= TO DO =
Each of the lines below must be restated exactly.

= EXERCISE DATA =

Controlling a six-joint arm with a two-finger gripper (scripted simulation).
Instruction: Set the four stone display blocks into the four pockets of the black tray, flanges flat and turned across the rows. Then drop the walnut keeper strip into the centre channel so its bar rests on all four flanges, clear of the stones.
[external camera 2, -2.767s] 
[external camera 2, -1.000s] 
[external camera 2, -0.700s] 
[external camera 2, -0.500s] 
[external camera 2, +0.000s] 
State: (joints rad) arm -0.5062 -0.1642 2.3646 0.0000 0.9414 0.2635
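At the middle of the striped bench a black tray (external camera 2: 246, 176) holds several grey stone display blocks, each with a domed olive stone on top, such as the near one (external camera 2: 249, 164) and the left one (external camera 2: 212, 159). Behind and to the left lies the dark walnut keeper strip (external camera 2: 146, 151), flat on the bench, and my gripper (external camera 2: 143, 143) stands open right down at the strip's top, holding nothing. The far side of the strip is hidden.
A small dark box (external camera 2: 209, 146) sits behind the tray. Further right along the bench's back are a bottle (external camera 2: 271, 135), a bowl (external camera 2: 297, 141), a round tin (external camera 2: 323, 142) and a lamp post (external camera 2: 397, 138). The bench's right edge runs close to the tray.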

= EXERCISE ANSWER =
Controlling a six-joint arm with a two-finger gripper (scripted simulation).
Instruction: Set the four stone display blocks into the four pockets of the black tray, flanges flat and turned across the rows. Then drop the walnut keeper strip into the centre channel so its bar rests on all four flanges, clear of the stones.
[external camera 2, -2.767s] 
[external camera 2, -1.000s] 
[external camera 2, -0.700s] 
[external camera 2, -0.500s] 
[external camera 2, +0.000s] 
State: (joints rad) arm -0.5062 -0.1642 2.3646 0.0000 0.9414 0.2635
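At the middle of the striped bench a black tray (external camera 2: 246, 176) holds several grey stone display blocks, each with a domed olive stone on top, such as the near one (external camera 2: 249, 164) and the left one (external camera 2: 212, 159). Behind and to the left lies the dark walnut keeper strip (external camera 2: 146, 151), flat on the bench, and my gripper (external camera 2: 143, 143) stands open right down at the strip's top, holding nothing. The far side of the strip is hidden.
A small dark box (external camera 2: 209, 146) sits behind the tray. Further right along the bench's back are a bottle (external camera 2: 271, 135), a bowl (external camera 2: 297, 141), a round tin (external camera 2: 323, 142) and a lamp post (external camera 2: 397, 138). The bench's right edge runs close to the tray.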

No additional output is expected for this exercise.